Across the material that follows, tally each line in which "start" occurs, and state the total alone.

------------------------------------

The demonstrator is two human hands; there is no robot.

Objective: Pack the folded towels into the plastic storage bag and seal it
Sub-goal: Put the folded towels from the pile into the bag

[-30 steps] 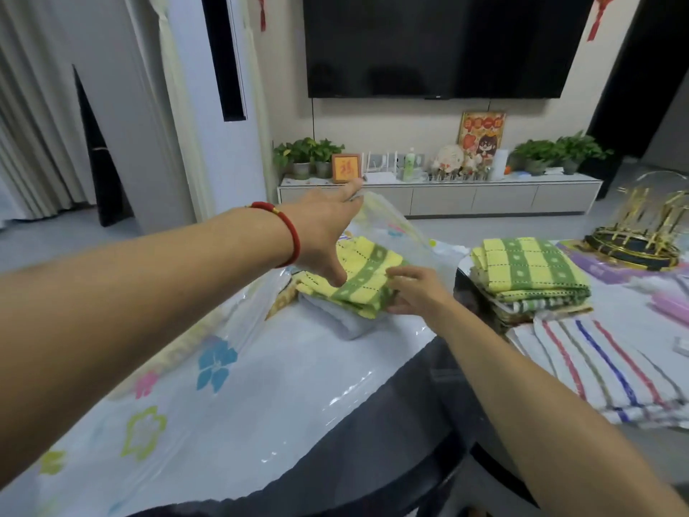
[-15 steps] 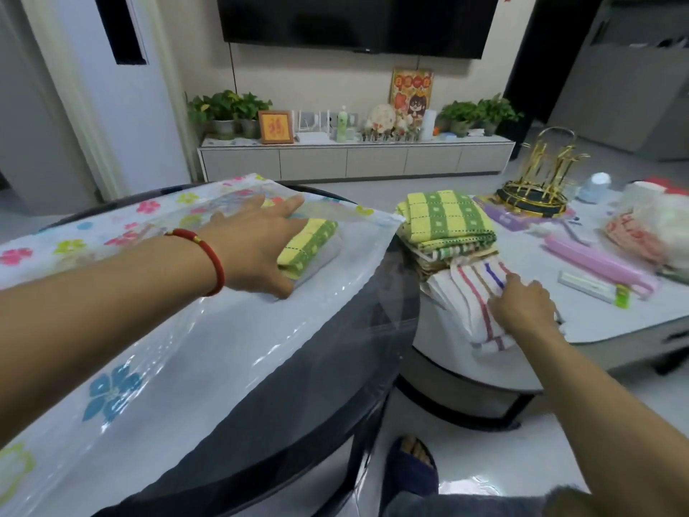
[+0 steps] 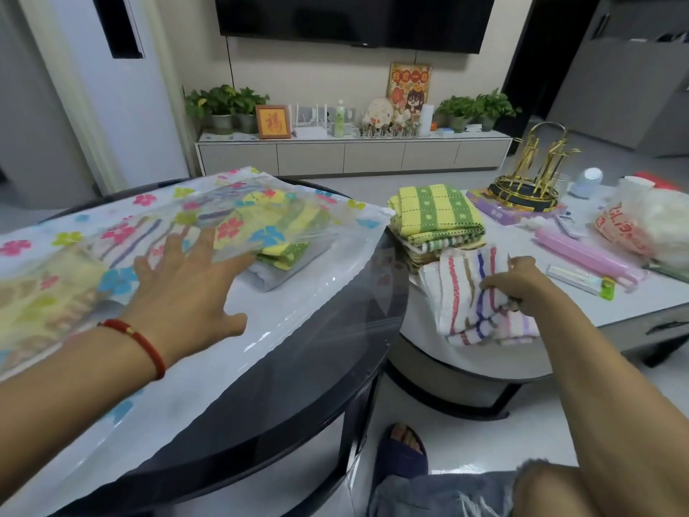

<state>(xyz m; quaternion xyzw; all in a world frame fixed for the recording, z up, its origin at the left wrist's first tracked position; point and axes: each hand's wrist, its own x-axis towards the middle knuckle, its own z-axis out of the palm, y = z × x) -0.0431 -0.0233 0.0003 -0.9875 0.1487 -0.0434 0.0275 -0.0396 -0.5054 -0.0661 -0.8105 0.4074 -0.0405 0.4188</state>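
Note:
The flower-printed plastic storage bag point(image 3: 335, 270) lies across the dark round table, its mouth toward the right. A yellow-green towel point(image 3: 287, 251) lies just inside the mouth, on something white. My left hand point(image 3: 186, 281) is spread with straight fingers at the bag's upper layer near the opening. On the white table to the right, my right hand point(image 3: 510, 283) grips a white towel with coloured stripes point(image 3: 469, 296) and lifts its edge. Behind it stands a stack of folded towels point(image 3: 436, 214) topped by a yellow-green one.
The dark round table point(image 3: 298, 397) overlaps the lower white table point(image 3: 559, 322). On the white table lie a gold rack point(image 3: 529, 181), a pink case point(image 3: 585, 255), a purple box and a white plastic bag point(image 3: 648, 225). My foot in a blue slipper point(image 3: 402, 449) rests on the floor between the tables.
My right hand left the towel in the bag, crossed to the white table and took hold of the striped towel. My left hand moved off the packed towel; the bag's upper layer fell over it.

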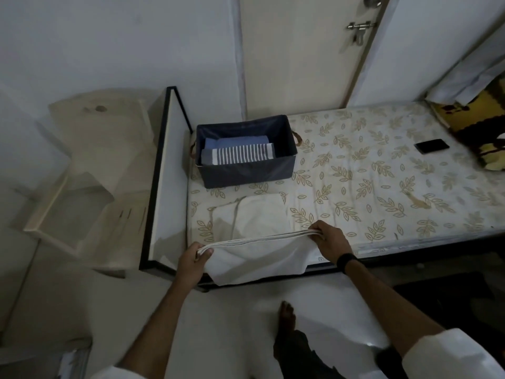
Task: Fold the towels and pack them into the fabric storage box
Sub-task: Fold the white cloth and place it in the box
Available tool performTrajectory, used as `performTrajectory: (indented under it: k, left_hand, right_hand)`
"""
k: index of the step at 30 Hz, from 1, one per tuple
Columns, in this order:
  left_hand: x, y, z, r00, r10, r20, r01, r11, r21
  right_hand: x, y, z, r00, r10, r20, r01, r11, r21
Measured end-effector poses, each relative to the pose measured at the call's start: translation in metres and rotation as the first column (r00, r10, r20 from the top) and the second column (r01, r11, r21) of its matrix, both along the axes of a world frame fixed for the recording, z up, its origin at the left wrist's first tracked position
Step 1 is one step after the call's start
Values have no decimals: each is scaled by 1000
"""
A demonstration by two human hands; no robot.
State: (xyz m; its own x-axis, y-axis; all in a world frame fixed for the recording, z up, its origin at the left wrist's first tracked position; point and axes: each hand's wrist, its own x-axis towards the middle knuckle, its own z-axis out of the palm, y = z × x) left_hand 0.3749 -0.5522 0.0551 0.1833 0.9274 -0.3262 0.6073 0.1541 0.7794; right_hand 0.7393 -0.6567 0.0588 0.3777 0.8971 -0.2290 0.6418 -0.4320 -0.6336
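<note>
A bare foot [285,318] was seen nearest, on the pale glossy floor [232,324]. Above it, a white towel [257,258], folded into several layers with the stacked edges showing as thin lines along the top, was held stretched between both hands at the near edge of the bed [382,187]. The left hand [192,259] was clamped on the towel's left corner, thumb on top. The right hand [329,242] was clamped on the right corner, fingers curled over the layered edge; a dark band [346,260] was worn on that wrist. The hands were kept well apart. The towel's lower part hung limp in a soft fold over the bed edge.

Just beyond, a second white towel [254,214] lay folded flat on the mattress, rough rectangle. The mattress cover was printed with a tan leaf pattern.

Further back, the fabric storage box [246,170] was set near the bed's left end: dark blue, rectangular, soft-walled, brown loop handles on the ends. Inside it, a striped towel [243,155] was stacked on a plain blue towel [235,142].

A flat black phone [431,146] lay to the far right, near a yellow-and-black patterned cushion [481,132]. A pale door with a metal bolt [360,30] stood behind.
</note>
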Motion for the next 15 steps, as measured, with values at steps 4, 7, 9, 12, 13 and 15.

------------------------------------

Result: 2